**The task:** Transcribe every entry verbatim; omit pictures.

**Data section:**
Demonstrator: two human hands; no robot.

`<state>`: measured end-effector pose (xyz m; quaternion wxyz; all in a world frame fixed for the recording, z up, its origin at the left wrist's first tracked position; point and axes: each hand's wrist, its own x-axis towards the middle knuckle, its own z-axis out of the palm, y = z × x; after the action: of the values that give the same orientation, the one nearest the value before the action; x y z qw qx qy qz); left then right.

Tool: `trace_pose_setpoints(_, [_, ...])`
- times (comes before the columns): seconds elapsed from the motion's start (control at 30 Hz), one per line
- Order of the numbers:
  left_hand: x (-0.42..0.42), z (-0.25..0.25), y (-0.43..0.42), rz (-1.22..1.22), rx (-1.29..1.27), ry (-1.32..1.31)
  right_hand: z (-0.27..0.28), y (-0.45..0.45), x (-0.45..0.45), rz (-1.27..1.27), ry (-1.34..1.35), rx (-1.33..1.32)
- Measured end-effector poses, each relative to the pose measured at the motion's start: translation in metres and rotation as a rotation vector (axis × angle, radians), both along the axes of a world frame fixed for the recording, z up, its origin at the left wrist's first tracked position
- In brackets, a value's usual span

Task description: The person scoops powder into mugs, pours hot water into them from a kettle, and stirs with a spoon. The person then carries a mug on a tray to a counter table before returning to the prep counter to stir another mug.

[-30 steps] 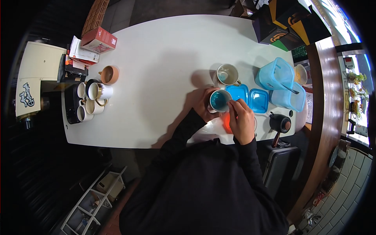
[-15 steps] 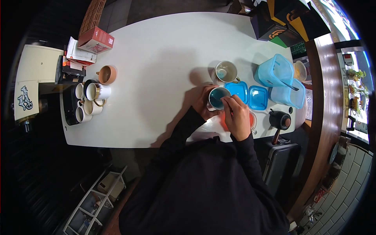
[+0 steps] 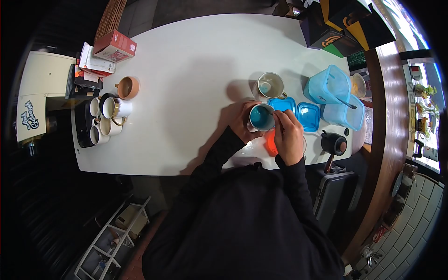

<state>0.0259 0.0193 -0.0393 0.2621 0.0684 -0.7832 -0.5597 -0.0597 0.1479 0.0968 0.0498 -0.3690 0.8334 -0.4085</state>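
My left hand [image 3: 243,122] is wrapped around the side of a white cup [image 3: 252,127] with blue content inside. At the cup's right rim, my right hand [image 3: 289,137] pinches a thin utensil that looks like a spoon; its lower end goes into the cup and cannot be made out. Just behind stands a larger metal-looking mug [image 3: 270,85] with a little pale blue in it. Two blue lids [image 3: 308,116] lie to the right of the cup. Under my right hand shows a red-orange round thing [image 3: 271,143], partly hidden.
Two light-blue plastic containers [image 3: 328,85] stand at the right, one with a spoon [image 3: 345,103] in it. A dark pot with a handle [image 3: 333,143] sits at the front right. Several mugs [image 3: 117,108] and a red box [image 3: 115,46] are at the left; dark boxes [image 3: 347,28] stand back right.
My right hand has shifted slightly to the right, to the cup's right rim, and more of the blue content shows. My left hand stays on the cup.
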Motion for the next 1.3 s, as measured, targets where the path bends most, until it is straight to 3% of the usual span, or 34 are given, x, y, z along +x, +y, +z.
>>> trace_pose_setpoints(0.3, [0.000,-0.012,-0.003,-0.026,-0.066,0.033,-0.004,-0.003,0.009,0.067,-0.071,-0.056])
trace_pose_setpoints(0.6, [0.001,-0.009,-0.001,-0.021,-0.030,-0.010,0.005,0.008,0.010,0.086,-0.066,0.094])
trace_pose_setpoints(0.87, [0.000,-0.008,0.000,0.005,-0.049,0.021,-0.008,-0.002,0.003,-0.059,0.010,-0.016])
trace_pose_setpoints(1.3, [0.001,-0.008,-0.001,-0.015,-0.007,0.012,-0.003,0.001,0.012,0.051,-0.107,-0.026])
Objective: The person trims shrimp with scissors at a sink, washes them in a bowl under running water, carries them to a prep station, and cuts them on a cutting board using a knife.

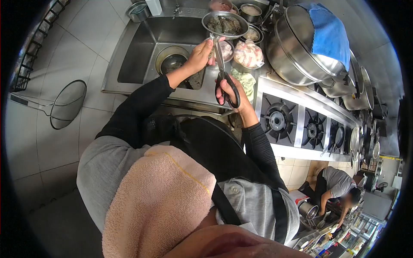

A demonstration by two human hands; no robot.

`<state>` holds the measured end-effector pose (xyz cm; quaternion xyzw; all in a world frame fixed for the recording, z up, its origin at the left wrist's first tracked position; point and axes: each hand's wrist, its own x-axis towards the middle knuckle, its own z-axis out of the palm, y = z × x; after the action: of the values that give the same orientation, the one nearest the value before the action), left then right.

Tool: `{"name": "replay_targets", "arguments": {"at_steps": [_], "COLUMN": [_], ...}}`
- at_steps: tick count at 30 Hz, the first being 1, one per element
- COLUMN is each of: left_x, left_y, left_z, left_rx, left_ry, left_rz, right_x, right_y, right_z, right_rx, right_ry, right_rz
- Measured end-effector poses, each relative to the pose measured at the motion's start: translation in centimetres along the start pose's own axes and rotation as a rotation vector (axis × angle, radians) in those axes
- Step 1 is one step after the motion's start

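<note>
My right hand [232,92] is closed around the black handles of a pair of scissors [220,58], whose metal blades point up toward the bowl. Pinched in the fingers of my left hand [201,56] is a small greyish shrimp [211,47], partly hidden, beside the blades. Just beyond both hands is a steel bowl [205,26] heaped with dark grey shrimp. Under its near edge, another bowl [231,48] with pale pieces is partly covered by my hands and the scissors. To the right is a plastic bag of pink and white pieces [248,54].
Left of the counter is a sink [137,47] holding a pot [161,58]. A large steel pot [284,51] with a blue cloth [329,34] stands right, behind gas burners [277,120]. A strainer [69,105] hangs at left. Another person [337,180] bends over at lower right.
</note>
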<state>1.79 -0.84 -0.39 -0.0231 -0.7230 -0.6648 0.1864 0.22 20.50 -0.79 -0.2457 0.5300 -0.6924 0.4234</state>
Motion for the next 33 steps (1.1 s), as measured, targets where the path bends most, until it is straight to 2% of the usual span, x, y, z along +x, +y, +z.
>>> {"name": "replay_targets", "arguments": {"at_steps": [11,13,19,20,22,24,26,27,30,33], "left_x": [-0.3,-0.9,0.3,1.5,4.2,7.1,11.5,14.0,20.1,22.2], "left_y": [-0.6,-1.8,-1.4,-2.6,-5.6,-5.1,-2.6,-2.5,-5.0,-5.9], "left_z": [0.4,-0.2,-8.7,-11.0,-13.6,-14.2,-13.0,-12.2,-8.8,-4.6], "left_rx": [0.073,0.095,0.354,0.591,0.988,1.1,1.06,1.056,1.062,1.176], "left_ry": [-0.015,-0.004,0.093,-0.005,0.119,0.109,-0.069,-0.23,-0.622,-0.762], "left_rz": [0.002,-0.117,-0.243,-0.282,0.153,0.367,0.264,0.248,0.269,0.049], "right_x": [1.9,2.1,-2.6,-3.6,-5.7,-7.5,-9.2,-9.9,-11.7,-12.8], "right_y": [-1.0,-1.6,-2.6,-2.7,-2.8,-2.0,-1.7,-1.2,0.7,2.7], "right_z": [0.9,0.9,-2.0,-2.5,-3.4,-4.6,-4.8,-5.0,-5.5,-5.5], "right_rx": [0.012,-0.005,-0.024,-0.016,-0.036,-0.065,-0.065,-0.051,-0.052,-0.069], "right_ry": [0.102,0.127,0.255,0.292,0.376,0.443,0.505,0.536,0.606,0.657], "right_rz": [0.01,0.006,-0.114,-0.128,-0.155,-0.206,-0.224,-0.232,-0.193,-0.188]}}
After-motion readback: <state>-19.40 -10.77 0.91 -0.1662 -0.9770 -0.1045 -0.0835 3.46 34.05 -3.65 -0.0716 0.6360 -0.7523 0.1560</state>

**Result for this task:**
Demonstrator: two human hands; no robot.

`<state>`: measured end-effector pose (xyz m; quaternion wxyz; all in a world frame fixed for the recording, z up, its origin at the left wrist's first tracked position; point and axes: each hand's wrist, its own x-axis towards the middle knuckle, its own z-axis out of the palm, y = z × x; after the action: of the values that give the same orientation, the one nearest the value before the action; x y z qw qx qy qz); left then right.

Tool: `trace_pose_setpoints(_, [_, ...])`
- times (comes before the columns): seconds elapsed from the motion's start (control at 30 Hz), one per line
- Order of the numbers:
  left_hand: x (-0.42..0.42), z (-0.25..0.25), y (-0.43..0.42), rz (-1.22..1.22), rx (-1.29..1.27), ry (-1.32..1.31)
  right_hand: z (-0.27..0.28), y (-0.45..0.45), x (-0.45..0.45), rz (-1.27..1.27), ry (-1.34..1.35), rx (-1.33..1.32)
- Measured end-effector poses, each relative to the pose measured at the motion's start: translation in metres and rotation as a rotation vector (axis × angle, radians), both along the axes of a world frame fixed for the recording, z up, its origin at the left wrist's first tracked position
- In brackets, a value's usual span

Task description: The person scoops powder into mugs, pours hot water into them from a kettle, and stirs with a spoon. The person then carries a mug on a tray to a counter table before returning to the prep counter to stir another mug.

[-30 steps] 
[-15 steps] 
[+0 steps] 

<state>0.0259 0.0193 -0.0393 0.2621 0.0684 -0.7832 -0.5597 -0.0597 0.1479 0.0968 0.0498 -0.3690 0.8334 -0.4085</state>
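My left hand [image 3: 243,122] is wrapped around the side of a white cup [image 3: 252,127] with blue content inside. At the cup's right rim, my right hand [image 3: 289,137] pinches a thin utensil that looks like a spoon; its lower end goes into the cup and cannot be made out. Just behind stands a larger metal-looking mug [image 3: 270,85] with a little pale blue in it. Two blue lids [image 3: 308,116] lie to the right of the cup. Under my right hand shows a red-orange round thing [image 3: 271,143], partly hidden.
Two light-blue plastic containers [image 3: 328,85] stand at the right, one with a spoon [image 3: 345,103] in it. A dark pot with a handle [image 3: 333,143] sits at the front right. Several mugs [image 3: 117,108] and a red box [image 3: 115,46] are at the left; dark boxes [image 3: 347,28] stand back right.
My right hand has shifted slightly to the right, to the cup's right rim, and more of the blue content shows. My left hand stays on the cup.
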Motion for the next 1.3 s, as measured, targets where the path bends most, until it is straight to 3% of the usual span, or 34 are given, x, y, z along +x, +y, +z.
>>> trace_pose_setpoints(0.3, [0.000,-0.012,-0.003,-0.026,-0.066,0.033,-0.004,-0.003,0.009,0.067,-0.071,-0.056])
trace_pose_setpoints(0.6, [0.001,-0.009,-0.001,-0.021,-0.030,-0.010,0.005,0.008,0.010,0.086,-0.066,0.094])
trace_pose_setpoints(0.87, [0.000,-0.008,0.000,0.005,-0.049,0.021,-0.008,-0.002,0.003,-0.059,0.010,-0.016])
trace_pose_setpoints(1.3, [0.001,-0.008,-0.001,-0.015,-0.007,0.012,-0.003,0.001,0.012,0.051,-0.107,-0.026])
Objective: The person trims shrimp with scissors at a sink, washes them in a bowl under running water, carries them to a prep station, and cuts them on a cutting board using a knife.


A demonstration by two human hands; no robot.

`<state>` holds the measured end-effector pose (xyz cm; quaternion xyzw; all in a world frame fixed for the recording, z up, its origin at the left wrist's first tracked position; point and axes: each hand's wrist, its own x-axis towards the middle knuckle, its own z-axis out of the palm, y = z × x; after the action: of the values that give the same orientation, the one nearest the value before the action), left then right.

Tool: `{"name": "replay_targets", "arguments": {"at_steps": [_], "COLUMN": [_], ...}}`
- at_steps: tick count at 30 Hz, the first being 1, one per element
- COLUMN is each of: left_x, left_y, left_z, left_rx, left_ry, left_rz, right_x, right_y, right_z, right_rx, right_ry, right_rz
- Measured end-effector poses, each relative to the pose measured at the motion's start: translation in centimetres along the start pose's own axes and rotation as a rotation vector (axis × angle, radians) in those axes
- Step 1 is one step after the motion's start

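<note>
My right hand [232,92] is closed around the black handles of a pair of scissors [220,58], whose metal blades point up toward the bowl. Pinched in the fingers of my left hand [201,56] is a small greyish shrimp [211,47], partly hidden, beside the blades. Just beyond both hands is a steel bowl [205,26] heaped with dark grey shrimp. Under its near edge, another bowl [231,48] with pale pieces is partly covered by my hands and the scissors. To the right is a plastic bag of pink and white pieces [248,54].
Left of the counter is a sink [137,47] holding a pot [161,58]. A large steel pot [284,51] with a blue cloth [329,34] stands right, behind gas burners [277,120]. A strainer [69,105] hangs at left. Another person [337,180] bends over at lower right.
</note>
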<state>1.79 -0.84 -0.39 -0.0231 -0.7230 -0.6648 0.1864 0.22 20.50 -0.79 -0.2457 0.5300 -0.6924 0.4234</state>
Motion for the next 33 steps (1.1 s), as measured, targets where the path bends most, until it is straight to 2% of the usual span, x, y, z along +x, +y, +z.
>>> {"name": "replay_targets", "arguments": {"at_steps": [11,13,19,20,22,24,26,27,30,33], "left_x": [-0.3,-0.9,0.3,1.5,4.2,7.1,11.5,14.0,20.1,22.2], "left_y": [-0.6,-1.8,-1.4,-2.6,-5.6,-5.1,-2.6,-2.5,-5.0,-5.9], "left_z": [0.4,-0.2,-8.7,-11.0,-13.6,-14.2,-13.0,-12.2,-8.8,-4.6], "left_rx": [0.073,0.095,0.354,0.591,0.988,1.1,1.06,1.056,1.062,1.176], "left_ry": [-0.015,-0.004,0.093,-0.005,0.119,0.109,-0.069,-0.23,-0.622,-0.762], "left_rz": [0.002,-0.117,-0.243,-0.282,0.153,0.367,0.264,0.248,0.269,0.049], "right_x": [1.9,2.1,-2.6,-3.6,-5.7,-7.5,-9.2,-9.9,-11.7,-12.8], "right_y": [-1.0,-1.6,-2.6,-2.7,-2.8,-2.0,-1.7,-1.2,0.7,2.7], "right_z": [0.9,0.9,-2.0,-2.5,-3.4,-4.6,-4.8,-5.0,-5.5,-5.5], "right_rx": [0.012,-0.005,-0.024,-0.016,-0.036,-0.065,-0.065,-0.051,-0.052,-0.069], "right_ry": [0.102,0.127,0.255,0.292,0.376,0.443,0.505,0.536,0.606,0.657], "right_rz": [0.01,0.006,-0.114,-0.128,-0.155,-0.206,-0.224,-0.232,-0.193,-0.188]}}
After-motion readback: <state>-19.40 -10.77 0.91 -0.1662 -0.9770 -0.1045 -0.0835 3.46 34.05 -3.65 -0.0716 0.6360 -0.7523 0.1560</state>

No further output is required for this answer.